Die Deutsche Welle wirbt auf ihrer Homepage für ihre Sendung Fokus Amerika mit dem Thema "Die neue Stärke Kolumbiens". Dabei wollen sie auf Biegen und Brechen die These untermauern, dass der kolumbianische Staatschef Uribe "Kolumbien aus der Isolation" geholt habe. Als Beweis dient: "Die Nachbarstaaten orientieren sich neu" und "alle Nachbarn bemühen sich um gute Beziehungen zu ihm". Doch da liegen sie falsch.
Explizit nennen sie Venezuela, Ecuador und Nicaragua. Diese nutzten die Gelegenheit der Befreiung Betancourts teilweise zwar für eine Annäherung. Doch außer dem überfälligen Präsidententreffen zwischen Chávez und Uribe auf Druck der Wirtschaft gibt es dabei nichts Handfestes. Und bei Chávez und Uribe ging es im Wesentlichen um lang geplante Projekte. Keiner der beiden Staaten kann sich leisten, diese abzubrechen. Vor allem Kolumbien bemühte sich um gute Beziehungen und Uribe machte sogar das Zugeständnis, Chávez nicht mehr als Terror-Unterstützer zu bezeichnen. Das widerspricht der Darstellung der DW. Denn es war vor allem ein Umschwenken von Uribe, was nicht gerade für seine Stärke spricht. Venezuela hatte sich trotz der Gegensätze immer um ein gutes Verhältnis zum Nachbarn bemüht – solange Kolumbien sich an internationale Abkommen halte und die nationale Souveränität anerkenne.

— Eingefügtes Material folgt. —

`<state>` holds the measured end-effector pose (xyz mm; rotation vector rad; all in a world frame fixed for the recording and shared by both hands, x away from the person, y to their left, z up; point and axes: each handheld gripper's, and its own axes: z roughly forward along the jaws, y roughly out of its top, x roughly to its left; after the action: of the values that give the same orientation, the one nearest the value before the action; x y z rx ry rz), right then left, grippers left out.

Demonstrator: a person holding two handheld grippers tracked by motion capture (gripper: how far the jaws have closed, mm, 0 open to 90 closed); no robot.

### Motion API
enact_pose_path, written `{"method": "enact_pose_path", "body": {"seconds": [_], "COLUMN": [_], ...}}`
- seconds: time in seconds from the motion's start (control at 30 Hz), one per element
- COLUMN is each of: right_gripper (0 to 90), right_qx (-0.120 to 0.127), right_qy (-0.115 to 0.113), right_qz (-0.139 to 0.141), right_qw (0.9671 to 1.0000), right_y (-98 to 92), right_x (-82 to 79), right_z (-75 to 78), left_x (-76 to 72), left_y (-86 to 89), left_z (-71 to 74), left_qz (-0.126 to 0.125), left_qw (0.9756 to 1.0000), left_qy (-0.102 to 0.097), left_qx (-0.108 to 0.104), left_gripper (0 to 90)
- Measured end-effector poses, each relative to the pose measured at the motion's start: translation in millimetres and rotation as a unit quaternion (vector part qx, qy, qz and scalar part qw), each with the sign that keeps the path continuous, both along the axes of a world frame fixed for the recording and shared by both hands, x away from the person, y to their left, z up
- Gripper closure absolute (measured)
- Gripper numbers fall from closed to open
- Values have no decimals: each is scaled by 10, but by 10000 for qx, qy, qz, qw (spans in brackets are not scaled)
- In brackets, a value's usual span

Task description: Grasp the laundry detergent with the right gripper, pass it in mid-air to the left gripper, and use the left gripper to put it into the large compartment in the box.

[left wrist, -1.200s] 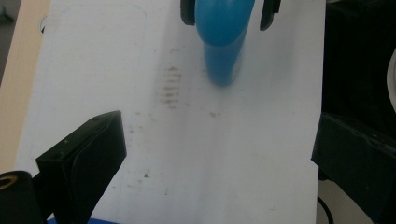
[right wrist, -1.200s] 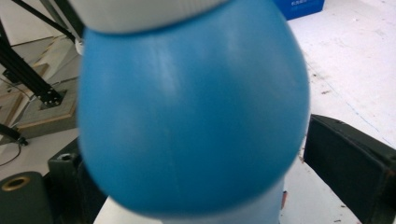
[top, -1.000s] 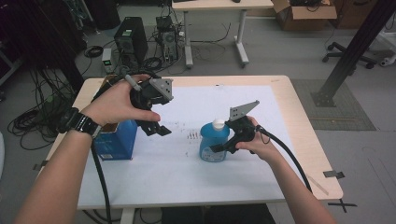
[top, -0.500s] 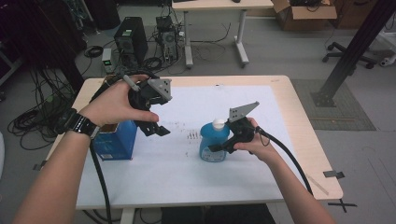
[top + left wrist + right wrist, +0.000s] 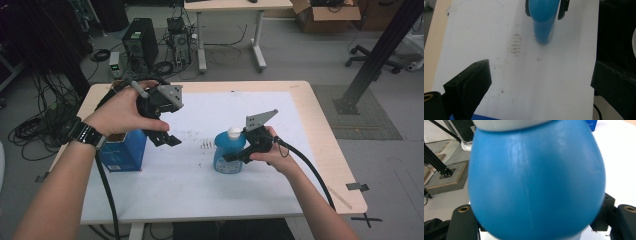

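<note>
A blue bottle (image 5: 226, 155) with a white cap stands upright on the white sheet (image 5: 200, 195) near the table's middle. My right gripper (image 5: 234, 154) comes at it from the right. Its jaws have just been closing and now lie against both sides of the bottle (image 5: 536, 182). From the left gripper view the bottle (image 5: 544, 25) shows farther off with that right gripper (image 5: 544, 7) hugging its upper part. My left gripper (image 5: 167, 138) hangs open in the air over the sheet, beside a blue box (image 5: 122, 152), with nothing between its jaws (image 5: 539, 85).
A patch of small dark marks (image 5: 205, 145) lies on the sheet left of the bottle. The wooden table (image 5: 325, 135) ends close on the right. Computer cases (image 5: 140, 45), cables, a second table (image 5: 230, 6) and a black post (image 5: 380, 55) stand on the floor beyond.
The right gripper's jaws have drawn in onto the blue bottle. Both hands and the bottle have stayed where they were.
</note>
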<state>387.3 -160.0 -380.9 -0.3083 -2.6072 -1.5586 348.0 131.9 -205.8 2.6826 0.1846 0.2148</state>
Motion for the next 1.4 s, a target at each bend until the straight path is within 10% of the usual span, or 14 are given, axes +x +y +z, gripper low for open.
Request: {"method": "enact_pose_path", "body": {"seconds": [1.4], "right_gripper": [416], "right_qx": [208], "right_qy": [-261], "right_qz": [-50], "right_qw": [9994], "right_y": [-30], "right_x": [35], "right_z": [160], "left_x": [3], "left_y": [-26], "left_z": [52], "left_qz": [9], "left_qw": [10000], "left_qy": [-50], "left_qx": [-56], "left_gripper": [34]}}
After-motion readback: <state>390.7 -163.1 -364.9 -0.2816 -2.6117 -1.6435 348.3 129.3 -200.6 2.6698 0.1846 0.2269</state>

Ecuador dagegen hat eine grundsätzlich andere Position. Doch das scheint die Deutsche Welle nicht zu interessieren. Sie verlässt sich auf die hiesige Unwissenheit über die Außenpolitik des kleinen Andenstaates, die auch in der DW-Redaktion recht groß zu sein scheint.
Ecuador hat nämlich seit der Bombardierung von ecuadorianischem Territorium durch die kolumbianische Armee keine diplomatischen Beziehungen zu seinem Nachbarstaat. Eine Annäherung auf Vermittlung des ehemaligen US-Präsidenten Carter Anfang Juni zum Austausch von Diplomaten auf unterer Ebene war nach kurzer Zeit von kolumbianischer Seite zurückgezogen worden. Seitdem ist Ecuador wieder auf Distanz und hat gerade in der letzten Woche wieder eine Verbesserung der Beziehungen ausgeschlossen. Offenbar ist das nicht bis in die DW-Redaktion vorgedrungen.
Und Nicaragua hat unlängst die Politik Ecuadors unterstützt und der Regierung in Quito den Rücken gestärkt. Also wer orientiert sich neu?
Kolumbien war in ganz Südamerika isoliert nachdem es in Ecuador ein Guerilla-Camp angegriffen hatte. Dort musste es rauskommen und der Betancourt-Coup war Uribes Chance auf einen Neuanfang und keine "neue Stärke" wie die DW schreibt. Uribe steht trotz seiner Beliebtheit innenpolitisch unter enormen Druck und muss außenpolitische Erfolge vorweisen.
Chávez hat Uribe eine Chance gegeben und es ist davon auszugehen, dass er im Hinterkopf hat, damit den US-Einfluss in Kolumbien einzudämmen. Langfristig ist Kolumbien als Vorposten der USA in Südamerika die größte Gefahr für eine gemeinsame, unabhängige Entwicklung des Kontinents. Dagegen arbeiten die Nachbarn mit diplomatischen Mitteln und Angeboten von Zusammenarbeit. Doch dabei orientieren sie sich nicht neu. Die Strategie ist alt.